• _YOUR OBJECTIVE_:
In your copy of the data, include no pictures and alter nothing else.

INFORMATION PROVIDED START

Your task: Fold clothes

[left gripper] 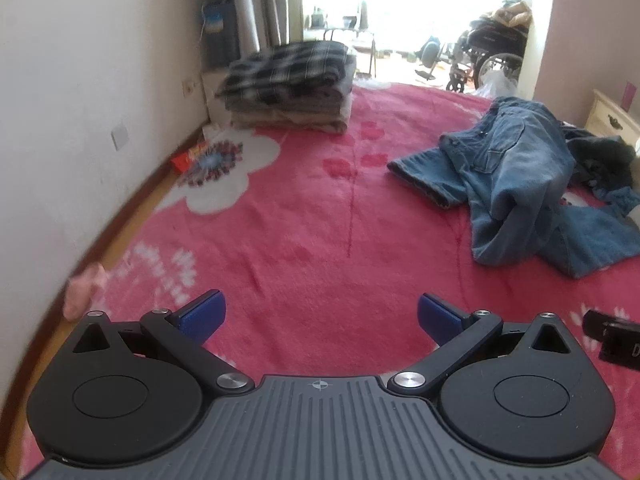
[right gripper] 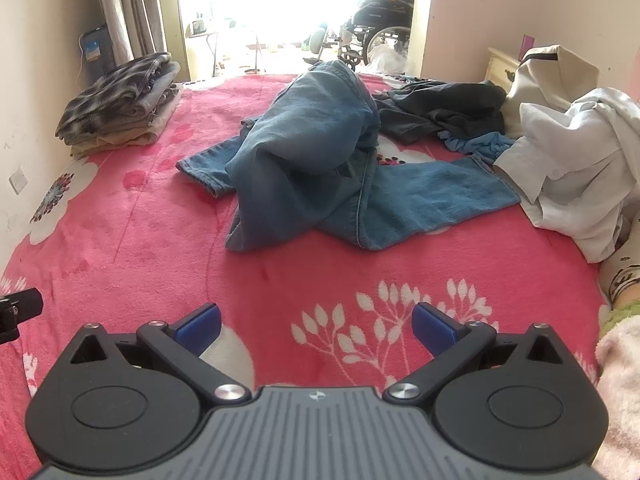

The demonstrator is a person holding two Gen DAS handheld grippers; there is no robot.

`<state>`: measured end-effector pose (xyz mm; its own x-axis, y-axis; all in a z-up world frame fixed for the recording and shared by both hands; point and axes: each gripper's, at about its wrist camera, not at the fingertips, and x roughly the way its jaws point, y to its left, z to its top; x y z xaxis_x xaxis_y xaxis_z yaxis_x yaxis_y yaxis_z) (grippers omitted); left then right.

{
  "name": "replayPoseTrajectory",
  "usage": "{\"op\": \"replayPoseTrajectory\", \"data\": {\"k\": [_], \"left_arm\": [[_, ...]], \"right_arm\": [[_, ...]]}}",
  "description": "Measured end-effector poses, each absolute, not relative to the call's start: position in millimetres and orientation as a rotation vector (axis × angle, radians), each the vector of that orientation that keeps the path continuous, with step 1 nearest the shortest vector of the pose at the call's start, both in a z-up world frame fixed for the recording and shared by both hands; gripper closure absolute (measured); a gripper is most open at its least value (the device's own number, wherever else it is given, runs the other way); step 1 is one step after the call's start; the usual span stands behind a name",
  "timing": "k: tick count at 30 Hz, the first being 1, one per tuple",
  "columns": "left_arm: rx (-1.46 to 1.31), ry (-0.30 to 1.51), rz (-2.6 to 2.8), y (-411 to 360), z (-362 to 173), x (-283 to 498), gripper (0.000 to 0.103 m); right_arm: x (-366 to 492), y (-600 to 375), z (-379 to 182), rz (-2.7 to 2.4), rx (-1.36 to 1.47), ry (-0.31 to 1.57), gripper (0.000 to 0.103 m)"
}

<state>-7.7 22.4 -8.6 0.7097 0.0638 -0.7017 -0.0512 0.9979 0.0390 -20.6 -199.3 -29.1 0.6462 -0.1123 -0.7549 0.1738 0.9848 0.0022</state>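
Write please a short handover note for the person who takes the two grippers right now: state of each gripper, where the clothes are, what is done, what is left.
Left gripper: open, empty, above the pink blanket.
Right gripper: open, empty, facing the jeans.
Done: a folded stack, plaid piece on top, at the far left near the wall.
Left: the jeans lie crumpled mid-blanket, legs crossed, not yet folded. Behind them a dark garment; to the right a white shirt in a heap.
Likely next: the jeans, since they are nearest to both grippers.
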Motion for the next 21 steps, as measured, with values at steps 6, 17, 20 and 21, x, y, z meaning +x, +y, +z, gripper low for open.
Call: {"op": "replayPoseTrajectory", "data": {"k": [6, 17, 20, 21], "left_arm": [[0.020, 0.795, 0.075, 22.5, -8.2, -5.1, 0.000], [-0.013, 0.817, 0.091, 27.8, -10.1, -6.3, 0.000], [-0.007, 0.815, 0.083, 25.9, -9.4, -6.3, 0.000], [-0.005, 0.813, 0.083, 25.4, -9.1, -6.1, 0.000]], "right_arm": [[-20.0, -197.8, -29.7, -0.165, 0.075, 0.852, 0.000], [-20.9, -196.9, -31.6, -0.175, 0.066, 0.846, 0.000], [-20.3, -196.2, -31.9, -0.175, 0.062, 0.848, 0.000], [-20.3, -195.9, -32.0, -0.175, 0.061, 0.848, 0.000]]}}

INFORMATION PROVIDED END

• _TASK ANSWER_:
Your task: Fold clothes

[left gripper] 
[right gripper] 

The demonstrator is a person holding two Gen DAS handheld grippers; there is no robot.

`<state>`: measured end-effector pose (xyz mm; its own x-axis, y-axis; all in a z-up world frame fixed for the recording and shared by both hands; point and axes: each gripper's, at about its wrist camera, not at the fingertips, and x roughly the way its jaws point, y to its left, z to its top; x y z xaxis_x xaxis_y xaxis_z yaxis_x yaxis_y yaxis_z) (grippers omitted); left then right.

{
  "name": "replayPoseTrajectory",
  "usage": "{\"op\": \"replayPoseTrajectory\", \"data\": {\"k\": [_], \"left_arm\": [[_, ...]], \"right_arm\": [[_, ...]]}}",
  "description": "Measured end-effector poses, each absolute, not relative to the call's start: position in millimetres and orientation as a rotation vector (axis × angle, radians), each the vector of that orientation that keeps the path continuous, with step 1 nearest the shortest vector of the pose at the call's start, both in a z-up world frame fixed for the recording and shared by both hands; gripper closure absolute (measured); a gripper is most open at its least value (the device's own number, wherever else it is given, runs the other way); step 1 is one step after the call's start; the usual span stands behind a name",
  "timing": "k: tick count at 30 Hz, the first being 1, one per tuple",
  "columns": "left_arm: rx (-1.46 to 1.31), ry (-0.30 to 1.51), rz (-2.6 to 2.8), y (-411 to 360), z (-362 to 173), x (-283 to 498), gripper (0.000 to 0.103 m); right_arm: x (-366 to 492), y (-600 to 375), z (-379 to 182), rz (-2.7 to 2.4), rx (-1.36 to 1.47), ry (-0.31 to 1.57), gripper (0.000 to 0.103 m)"
}

<state>-7.7 22.4 -8.6 0.7097 0.0638 -0.7017 -0.0512 0.9979 0.0390 -20.6 -199.3 -29.1 0.6462 -0.1123 -0.7549 0.1738 0.9848 0.0022</state>
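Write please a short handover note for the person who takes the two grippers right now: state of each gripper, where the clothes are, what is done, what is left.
Left gripper: open, empty, above the pink blanket.
Right gripper: open, empty, facing the jeans.
Done: a folded stack, plaid piece on top, at the far left near the wall.
Left: the jeans lie crumpled mid-blanket, legs crossed, not yet folded. Behind them a dark garment; to the right a white shirt in a heap.
Likely next: the jeans, since they are nearest to both grippers.
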Motion for the next 21 steps, as measured, with values at steps 6, 17, 20 and 21, x, y, z meaning +x, +y, +z, gripper low for open.
Call: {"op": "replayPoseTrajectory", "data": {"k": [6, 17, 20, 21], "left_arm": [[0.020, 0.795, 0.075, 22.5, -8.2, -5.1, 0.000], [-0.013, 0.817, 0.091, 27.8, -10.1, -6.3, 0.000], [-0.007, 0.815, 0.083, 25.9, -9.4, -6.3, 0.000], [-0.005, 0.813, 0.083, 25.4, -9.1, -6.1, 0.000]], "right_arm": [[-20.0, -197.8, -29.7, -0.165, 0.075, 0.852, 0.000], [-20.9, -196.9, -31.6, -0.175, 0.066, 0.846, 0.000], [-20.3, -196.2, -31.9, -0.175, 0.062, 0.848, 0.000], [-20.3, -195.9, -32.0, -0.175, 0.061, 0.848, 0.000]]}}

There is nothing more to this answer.